United States District Court, N.D. Texas

February 23, 2018

JAMES COBBLE, et al., Plaintiffs,
20/20 COMMUNICATIONS, INC., Defendant.



         This civil action is before the Court on multiple motions filed by the parties. These are: (1) defendant's Motion to Dismiss or, in the Alternative, Transfer Venue [Doc. 5]; (2) defendant's Motion for Sanctions Pursuant to 28 U.S.C. § 1927 [Doc. 7]; (3) defendant's Motion to Transfer the Claims of the Opt-In Plaintiffs [Doc. 46]; (4) defendant's Motion for Rule 16 Conference and for a Stay of Discovery and Other Pretrial Deadlines [Doc. 55]; (5) defendant's Supplemental Motion to Transfer the Claims of the Opt-In Plaintiffs [Doc. 66]; and (6) plaintiff James Cobble's[1] Expedited Motion to Conditionally Certify Collective Action and Facilitate Notice to Potential Opt-In Plaintiffs [Doc. 71].

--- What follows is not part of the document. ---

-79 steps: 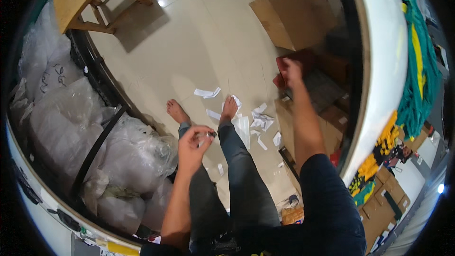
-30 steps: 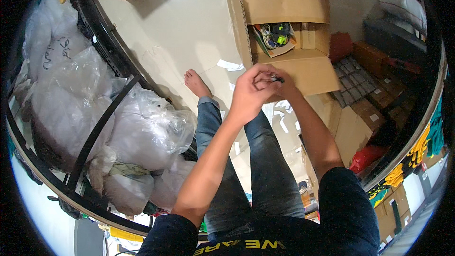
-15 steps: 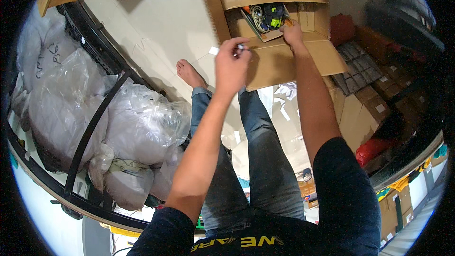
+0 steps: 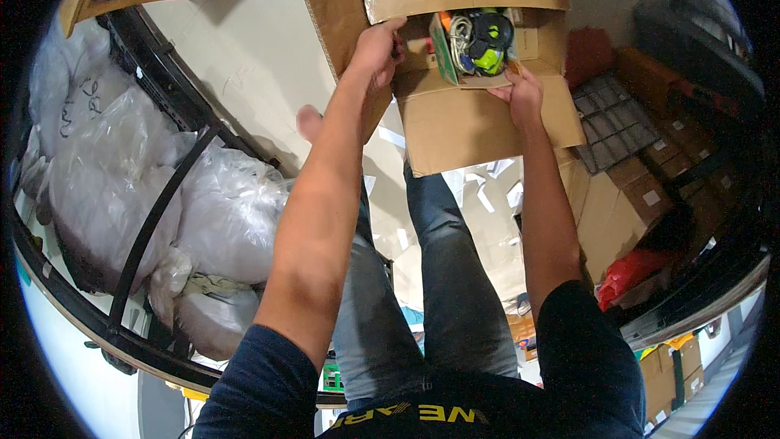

         The Court previously referred motions (3), (4), (5) and (6) above to United States Magistrate Judge Clifton L. Corker for his consideration [Docs. 58, 76-77]. On November 2, 2017, Magistrate Judge Corker entered a Report and Recommendation (the “R&R”), in which he recommends that the Court grant motions (3) and (5), transfer this action to the United States District Court for the Northern District of Texas, and deny motions (4) and (6) as moot. Pursuant to 28 U.S.C. § 636(b)(1)(C), the parties had fourteen days from service of the R&R in which to file any objections. Plaintiff timely filed several objections to the R&R on November 16, 2017 [Doc. 87], to which defendant responded [Doc. 88]. For the reasons explained below, the Court will adopt the recommendations of the R&R in whole and transfer the claims of all plaintiffs to the Northern District of Texas.

         I. Background

         A. Factual History

         This case concerns allegations of unpaid overtime wages under the federal Fair Labor Standards Act (the “FLSA”), 29 U.S.C. §§ 201-19. Plaintiff seeks to represent all similarly situated Field Sales Managers (the “FSMs”) whom defendant employed in the past three years to service its account with Samsung Electronics America, Inc., and to whom it allegedly failed to pay overtime wages [Doc. 1 ¶¶ 1-2]. Plaintiff's complaint asserts that defendant employed hundreds of FSMs who worked over forty hours per week but did not receive sufficient overtime pay [Id. ¶¶ 28-29].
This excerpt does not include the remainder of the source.